WORK TO COMPLETE: Each line of the listing should be reproduced exactly.

AVAILABLE DATA:
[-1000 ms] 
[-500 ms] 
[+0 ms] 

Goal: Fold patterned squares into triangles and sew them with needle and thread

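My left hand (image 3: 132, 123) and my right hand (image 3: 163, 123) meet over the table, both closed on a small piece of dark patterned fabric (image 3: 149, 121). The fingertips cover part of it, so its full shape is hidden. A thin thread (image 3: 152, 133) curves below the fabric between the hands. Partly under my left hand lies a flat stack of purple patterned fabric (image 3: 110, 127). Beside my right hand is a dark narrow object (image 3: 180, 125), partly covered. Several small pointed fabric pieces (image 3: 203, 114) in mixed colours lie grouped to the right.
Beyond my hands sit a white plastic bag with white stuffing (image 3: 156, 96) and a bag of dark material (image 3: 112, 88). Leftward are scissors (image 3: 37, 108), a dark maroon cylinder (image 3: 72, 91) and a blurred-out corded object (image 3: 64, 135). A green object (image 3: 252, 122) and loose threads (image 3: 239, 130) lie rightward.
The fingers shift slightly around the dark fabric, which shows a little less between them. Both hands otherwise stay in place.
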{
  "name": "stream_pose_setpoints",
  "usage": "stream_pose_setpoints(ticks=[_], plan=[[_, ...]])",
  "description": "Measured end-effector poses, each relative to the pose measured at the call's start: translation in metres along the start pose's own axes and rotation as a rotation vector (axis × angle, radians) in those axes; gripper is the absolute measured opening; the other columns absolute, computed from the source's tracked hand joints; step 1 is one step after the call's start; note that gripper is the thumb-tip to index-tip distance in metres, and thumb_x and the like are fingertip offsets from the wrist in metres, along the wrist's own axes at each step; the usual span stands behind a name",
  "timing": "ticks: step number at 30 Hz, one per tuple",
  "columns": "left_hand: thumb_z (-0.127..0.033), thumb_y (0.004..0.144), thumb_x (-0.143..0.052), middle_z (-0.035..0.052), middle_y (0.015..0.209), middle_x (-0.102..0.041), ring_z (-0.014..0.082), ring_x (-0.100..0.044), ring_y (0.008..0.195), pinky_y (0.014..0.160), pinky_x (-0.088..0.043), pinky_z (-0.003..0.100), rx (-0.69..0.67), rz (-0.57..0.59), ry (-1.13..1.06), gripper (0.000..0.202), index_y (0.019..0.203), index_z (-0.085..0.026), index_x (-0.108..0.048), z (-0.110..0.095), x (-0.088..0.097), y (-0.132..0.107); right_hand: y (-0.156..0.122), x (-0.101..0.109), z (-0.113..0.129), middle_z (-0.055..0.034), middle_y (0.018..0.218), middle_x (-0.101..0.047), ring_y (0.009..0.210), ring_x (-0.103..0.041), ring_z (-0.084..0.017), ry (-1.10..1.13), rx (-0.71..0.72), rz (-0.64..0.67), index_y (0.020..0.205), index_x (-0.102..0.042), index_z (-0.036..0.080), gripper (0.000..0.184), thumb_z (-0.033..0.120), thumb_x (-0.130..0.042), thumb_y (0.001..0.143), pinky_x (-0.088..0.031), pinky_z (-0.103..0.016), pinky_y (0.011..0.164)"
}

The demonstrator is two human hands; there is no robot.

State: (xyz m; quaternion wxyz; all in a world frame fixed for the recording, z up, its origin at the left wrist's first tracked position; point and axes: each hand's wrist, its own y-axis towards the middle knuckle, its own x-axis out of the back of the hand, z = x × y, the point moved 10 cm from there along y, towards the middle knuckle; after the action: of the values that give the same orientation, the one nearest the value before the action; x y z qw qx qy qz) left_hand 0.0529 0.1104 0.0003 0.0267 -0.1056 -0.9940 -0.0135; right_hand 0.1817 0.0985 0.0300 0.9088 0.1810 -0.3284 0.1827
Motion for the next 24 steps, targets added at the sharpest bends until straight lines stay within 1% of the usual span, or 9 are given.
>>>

TASK SOLUTION:
[-1000 ms] 
[-500 ms] 
[+0 ms] 

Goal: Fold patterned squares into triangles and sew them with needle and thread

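My left hand (image 3: 132, 123) and my right hand (image 3: 163, 123) meet over the table, both closed on a small piece of dark patterned fabric (image 3: 149, 121). The fingertips cover part of it, so its full shape is hidden. A thin thread (image 3: 152, 133) curves below the fabric between the hands. Partly under my left hand lies a flat stack of purple patterned fabric (image 3: 110, 127). Beside my right hand is a dark narrow object (image 3: 180, 125), partly covered. Several small pointed fabric pieces (image 3: 203, 114) in mixed colours lie grouped to the right.
Beyond my hands sit a white plastic bag with white stuffing (image 3: 156, 96) and a bag of dark material (image 3: 112, 88). Leftward are scissors (image 3: 37, 108), a dark maroon cylinder (image 3: 72, 91) and a blurred-out corded object (image 3: 64, 135). A green object (image 3: 252, 122) and loose threads (image 3: 239, 130) lie rightward.
The fingers shift slightly around the dark fabric, which shows a little less between them. Both hands otherwise stay in place.
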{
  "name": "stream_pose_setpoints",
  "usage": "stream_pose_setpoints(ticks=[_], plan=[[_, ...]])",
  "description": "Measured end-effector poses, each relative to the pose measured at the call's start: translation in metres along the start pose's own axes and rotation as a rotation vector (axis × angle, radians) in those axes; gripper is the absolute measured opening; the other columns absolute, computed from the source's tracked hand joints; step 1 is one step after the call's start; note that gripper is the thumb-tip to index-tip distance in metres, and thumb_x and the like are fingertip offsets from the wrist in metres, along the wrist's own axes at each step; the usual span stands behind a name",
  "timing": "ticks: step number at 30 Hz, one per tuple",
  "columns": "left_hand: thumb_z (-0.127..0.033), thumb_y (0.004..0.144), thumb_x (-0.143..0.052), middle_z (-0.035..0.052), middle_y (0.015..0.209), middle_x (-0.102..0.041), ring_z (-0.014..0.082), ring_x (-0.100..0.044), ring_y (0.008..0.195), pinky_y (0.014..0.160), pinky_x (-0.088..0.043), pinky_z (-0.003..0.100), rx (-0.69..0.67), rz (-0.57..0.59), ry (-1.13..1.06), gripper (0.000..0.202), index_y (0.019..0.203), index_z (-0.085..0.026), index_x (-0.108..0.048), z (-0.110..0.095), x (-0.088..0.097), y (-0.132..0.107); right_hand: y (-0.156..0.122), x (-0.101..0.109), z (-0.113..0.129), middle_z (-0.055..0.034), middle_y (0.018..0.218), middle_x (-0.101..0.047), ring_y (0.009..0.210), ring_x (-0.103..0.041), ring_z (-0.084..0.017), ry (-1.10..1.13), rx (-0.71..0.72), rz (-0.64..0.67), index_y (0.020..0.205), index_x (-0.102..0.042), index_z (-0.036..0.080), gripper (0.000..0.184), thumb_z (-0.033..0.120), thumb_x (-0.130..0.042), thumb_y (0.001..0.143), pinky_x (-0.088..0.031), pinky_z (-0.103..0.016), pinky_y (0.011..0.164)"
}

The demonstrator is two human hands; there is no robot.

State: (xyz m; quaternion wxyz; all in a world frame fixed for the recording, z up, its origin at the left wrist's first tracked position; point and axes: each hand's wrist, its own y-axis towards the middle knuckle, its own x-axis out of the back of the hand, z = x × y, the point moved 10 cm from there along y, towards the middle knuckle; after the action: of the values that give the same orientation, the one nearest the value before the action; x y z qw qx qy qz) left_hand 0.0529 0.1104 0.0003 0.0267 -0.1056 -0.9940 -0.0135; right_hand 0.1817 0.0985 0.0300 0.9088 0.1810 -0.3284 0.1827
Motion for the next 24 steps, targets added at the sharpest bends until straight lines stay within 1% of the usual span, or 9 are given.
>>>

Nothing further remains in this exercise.